▸ **What to produce**
Give back an exact copy of the lines in the records below, from the line that has "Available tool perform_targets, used" through the line that has "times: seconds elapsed", and nothing besides.

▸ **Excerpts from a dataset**

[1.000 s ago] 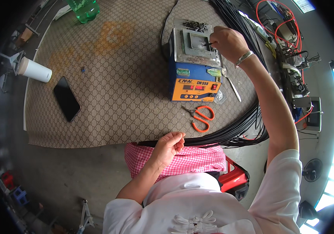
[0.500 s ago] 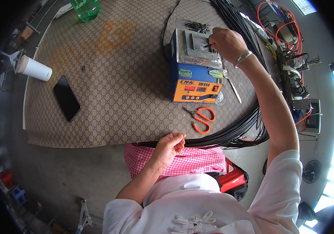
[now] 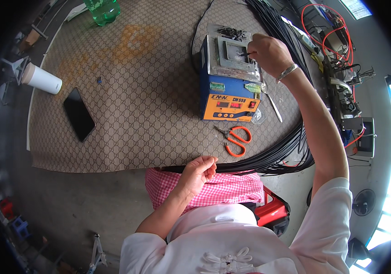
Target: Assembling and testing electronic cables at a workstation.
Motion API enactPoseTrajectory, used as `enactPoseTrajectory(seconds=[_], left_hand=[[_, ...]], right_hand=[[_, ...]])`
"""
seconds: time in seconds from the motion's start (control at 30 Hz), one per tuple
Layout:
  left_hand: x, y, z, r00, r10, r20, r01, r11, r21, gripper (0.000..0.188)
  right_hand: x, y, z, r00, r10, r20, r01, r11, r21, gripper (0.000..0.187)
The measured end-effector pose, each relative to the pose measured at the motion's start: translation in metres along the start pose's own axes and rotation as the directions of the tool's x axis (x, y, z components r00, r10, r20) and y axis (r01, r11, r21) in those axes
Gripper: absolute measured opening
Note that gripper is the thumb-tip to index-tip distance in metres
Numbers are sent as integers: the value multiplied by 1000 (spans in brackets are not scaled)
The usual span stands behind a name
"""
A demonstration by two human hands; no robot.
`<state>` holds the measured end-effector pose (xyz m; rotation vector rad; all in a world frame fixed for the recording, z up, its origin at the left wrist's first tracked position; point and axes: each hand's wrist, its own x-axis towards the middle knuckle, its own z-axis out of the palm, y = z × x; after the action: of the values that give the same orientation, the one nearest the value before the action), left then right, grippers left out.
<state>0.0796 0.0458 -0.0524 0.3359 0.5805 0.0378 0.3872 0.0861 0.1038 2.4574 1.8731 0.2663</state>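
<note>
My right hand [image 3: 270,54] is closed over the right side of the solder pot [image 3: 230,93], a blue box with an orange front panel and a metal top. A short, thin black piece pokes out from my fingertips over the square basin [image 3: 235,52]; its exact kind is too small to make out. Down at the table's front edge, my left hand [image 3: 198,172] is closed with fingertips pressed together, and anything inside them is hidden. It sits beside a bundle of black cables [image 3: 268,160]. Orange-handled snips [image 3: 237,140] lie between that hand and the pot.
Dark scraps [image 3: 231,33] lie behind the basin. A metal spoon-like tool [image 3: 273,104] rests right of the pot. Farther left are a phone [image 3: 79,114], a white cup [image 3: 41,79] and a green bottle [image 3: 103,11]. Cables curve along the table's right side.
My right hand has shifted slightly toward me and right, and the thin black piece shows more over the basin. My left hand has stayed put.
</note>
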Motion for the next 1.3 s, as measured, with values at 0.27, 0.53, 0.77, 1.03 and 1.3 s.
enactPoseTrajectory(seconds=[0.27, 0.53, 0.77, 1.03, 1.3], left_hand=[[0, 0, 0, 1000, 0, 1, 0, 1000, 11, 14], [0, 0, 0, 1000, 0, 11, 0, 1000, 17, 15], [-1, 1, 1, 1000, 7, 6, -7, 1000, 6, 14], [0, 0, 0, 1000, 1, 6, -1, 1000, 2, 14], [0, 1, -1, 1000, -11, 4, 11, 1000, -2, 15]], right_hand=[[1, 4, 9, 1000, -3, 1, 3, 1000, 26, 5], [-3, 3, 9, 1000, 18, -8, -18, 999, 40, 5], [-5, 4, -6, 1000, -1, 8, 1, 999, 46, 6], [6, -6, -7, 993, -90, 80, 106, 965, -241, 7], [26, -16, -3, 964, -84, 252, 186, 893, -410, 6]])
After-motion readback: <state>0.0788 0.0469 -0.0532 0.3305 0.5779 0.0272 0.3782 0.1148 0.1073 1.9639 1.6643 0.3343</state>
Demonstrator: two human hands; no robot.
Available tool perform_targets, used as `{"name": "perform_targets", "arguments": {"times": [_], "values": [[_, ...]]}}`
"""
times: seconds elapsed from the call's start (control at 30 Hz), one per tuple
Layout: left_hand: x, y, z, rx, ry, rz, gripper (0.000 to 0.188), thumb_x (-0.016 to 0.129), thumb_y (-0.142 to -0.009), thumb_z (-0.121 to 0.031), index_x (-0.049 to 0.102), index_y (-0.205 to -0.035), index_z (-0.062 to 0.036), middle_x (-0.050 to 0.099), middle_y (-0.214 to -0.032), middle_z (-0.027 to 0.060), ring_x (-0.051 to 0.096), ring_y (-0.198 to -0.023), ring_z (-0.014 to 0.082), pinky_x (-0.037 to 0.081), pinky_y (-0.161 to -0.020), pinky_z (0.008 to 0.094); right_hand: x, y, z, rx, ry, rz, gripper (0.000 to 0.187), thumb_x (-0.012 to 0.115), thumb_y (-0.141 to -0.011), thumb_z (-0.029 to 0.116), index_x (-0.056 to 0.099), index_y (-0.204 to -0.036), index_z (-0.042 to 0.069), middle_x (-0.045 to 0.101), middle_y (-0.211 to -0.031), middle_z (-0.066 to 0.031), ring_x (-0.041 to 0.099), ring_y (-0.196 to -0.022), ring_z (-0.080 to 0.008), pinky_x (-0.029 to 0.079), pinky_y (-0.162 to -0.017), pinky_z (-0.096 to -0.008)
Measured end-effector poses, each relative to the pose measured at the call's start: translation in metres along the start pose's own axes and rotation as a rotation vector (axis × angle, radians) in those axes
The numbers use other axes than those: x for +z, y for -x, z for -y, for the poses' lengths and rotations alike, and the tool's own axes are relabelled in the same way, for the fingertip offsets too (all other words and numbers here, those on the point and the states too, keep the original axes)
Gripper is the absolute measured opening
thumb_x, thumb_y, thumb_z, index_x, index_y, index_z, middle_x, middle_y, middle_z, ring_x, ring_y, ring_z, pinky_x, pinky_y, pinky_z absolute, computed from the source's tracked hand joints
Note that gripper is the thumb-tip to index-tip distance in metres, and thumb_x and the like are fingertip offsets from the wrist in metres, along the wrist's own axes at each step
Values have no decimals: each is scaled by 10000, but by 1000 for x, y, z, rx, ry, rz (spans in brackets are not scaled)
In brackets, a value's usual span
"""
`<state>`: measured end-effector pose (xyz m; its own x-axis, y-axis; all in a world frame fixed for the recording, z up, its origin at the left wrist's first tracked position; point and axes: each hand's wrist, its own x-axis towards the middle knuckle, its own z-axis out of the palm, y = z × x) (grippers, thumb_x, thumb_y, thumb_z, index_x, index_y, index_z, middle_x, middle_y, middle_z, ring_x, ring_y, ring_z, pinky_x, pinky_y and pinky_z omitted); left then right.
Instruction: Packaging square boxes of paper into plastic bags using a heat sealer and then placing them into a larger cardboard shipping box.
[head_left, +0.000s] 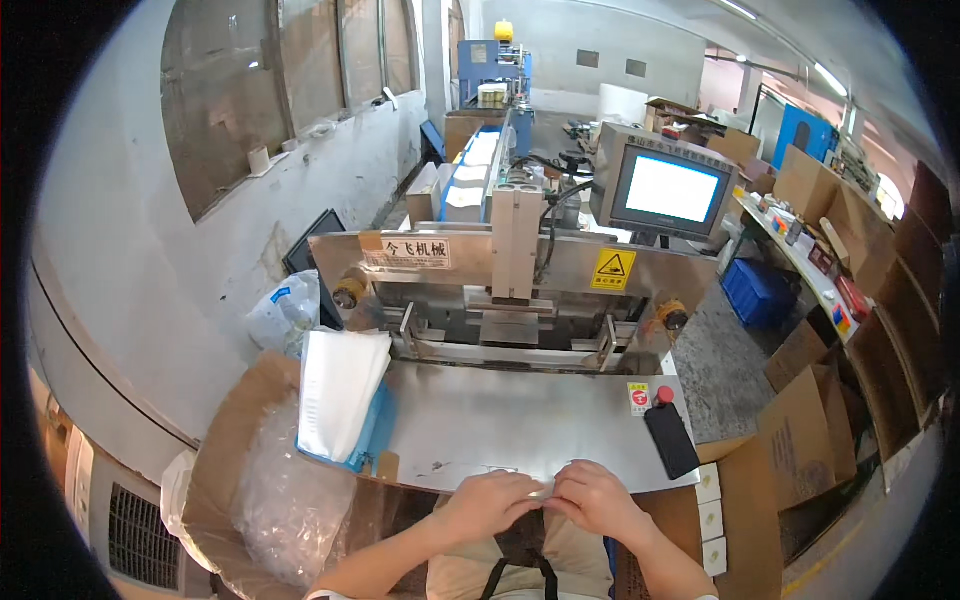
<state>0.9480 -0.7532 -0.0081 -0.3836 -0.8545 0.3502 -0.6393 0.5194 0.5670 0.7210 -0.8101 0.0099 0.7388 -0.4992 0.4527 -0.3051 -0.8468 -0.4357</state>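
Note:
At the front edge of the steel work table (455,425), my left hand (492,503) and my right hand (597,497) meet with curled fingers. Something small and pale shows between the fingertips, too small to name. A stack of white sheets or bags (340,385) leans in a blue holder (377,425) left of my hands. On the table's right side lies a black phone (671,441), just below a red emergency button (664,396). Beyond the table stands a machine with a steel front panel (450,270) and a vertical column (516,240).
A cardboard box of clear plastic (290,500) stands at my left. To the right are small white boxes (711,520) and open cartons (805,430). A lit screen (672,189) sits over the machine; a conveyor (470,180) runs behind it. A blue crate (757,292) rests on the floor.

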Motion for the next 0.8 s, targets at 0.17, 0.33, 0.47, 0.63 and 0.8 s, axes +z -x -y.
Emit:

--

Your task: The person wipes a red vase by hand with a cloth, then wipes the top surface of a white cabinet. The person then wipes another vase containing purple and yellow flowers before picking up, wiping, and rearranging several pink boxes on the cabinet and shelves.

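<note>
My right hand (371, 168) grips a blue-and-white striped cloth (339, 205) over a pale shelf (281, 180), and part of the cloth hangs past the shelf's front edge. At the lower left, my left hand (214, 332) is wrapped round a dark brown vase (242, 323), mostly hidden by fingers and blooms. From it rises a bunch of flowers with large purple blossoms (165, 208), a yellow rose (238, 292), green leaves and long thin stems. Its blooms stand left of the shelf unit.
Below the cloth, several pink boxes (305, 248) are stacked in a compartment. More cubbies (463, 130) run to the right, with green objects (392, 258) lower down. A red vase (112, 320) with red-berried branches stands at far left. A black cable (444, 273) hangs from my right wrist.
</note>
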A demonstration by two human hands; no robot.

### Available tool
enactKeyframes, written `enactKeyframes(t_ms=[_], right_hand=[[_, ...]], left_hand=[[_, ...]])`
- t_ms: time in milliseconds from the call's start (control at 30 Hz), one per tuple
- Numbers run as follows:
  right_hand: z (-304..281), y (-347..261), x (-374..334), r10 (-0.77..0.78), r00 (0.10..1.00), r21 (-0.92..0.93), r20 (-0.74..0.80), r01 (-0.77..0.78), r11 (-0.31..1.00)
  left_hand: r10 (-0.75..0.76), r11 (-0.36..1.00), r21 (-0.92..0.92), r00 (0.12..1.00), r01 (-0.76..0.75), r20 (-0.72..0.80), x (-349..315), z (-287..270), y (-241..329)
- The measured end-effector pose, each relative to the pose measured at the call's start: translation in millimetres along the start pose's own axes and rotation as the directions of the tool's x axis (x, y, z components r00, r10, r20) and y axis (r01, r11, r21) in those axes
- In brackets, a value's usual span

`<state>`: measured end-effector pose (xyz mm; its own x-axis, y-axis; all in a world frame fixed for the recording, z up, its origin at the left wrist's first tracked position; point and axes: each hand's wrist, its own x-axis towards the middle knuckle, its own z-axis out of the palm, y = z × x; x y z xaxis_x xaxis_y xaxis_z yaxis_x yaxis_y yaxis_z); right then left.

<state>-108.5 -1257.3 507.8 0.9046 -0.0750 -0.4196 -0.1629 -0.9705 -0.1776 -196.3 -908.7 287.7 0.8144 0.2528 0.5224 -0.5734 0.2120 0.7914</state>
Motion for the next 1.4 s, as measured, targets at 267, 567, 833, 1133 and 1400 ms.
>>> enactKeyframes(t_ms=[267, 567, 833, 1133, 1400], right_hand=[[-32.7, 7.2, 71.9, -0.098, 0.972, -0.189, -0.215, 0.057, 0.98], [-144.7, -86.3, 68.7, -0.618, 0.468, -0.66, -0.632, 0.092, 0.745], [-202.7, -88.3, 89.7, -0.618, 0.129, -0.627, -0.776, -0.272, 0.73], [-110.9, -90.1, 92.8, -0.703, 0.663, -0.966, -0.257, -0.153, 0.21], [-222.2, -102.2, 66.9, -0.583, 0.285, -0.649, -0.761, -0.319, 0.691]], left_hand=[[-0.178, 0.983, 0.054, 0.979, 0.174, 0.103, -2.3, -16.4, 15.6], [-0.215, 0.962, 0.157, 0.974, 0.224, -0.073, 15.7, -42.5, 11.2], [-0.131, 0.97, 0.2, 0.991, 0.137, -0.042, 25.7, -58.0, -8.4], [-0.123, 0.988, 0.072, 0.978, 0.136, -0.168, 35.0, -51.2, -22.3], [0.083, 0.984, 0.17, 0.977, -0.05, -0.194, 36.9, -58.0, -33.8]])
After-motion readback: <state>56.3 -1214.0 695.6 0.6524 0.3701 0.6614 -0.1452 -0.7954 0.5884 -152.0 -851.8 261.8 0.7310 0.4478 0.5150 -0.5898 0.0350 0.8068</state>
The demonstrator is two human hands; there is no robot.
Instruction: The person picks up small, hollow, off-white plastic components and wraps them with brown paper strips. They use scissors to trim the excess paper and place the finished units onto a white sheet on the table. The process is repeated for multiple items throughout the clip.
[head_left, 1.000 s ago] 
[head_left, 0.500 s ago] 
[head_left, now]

▸ **The answer**
Available tool perform_targets, used as `{"name": "perform_targets", "arguments": {"times": [_], "values": [[_, ...]]}}`
"""
times: seconds elapsed from the call's start (control at 30 Hz), one per tuple

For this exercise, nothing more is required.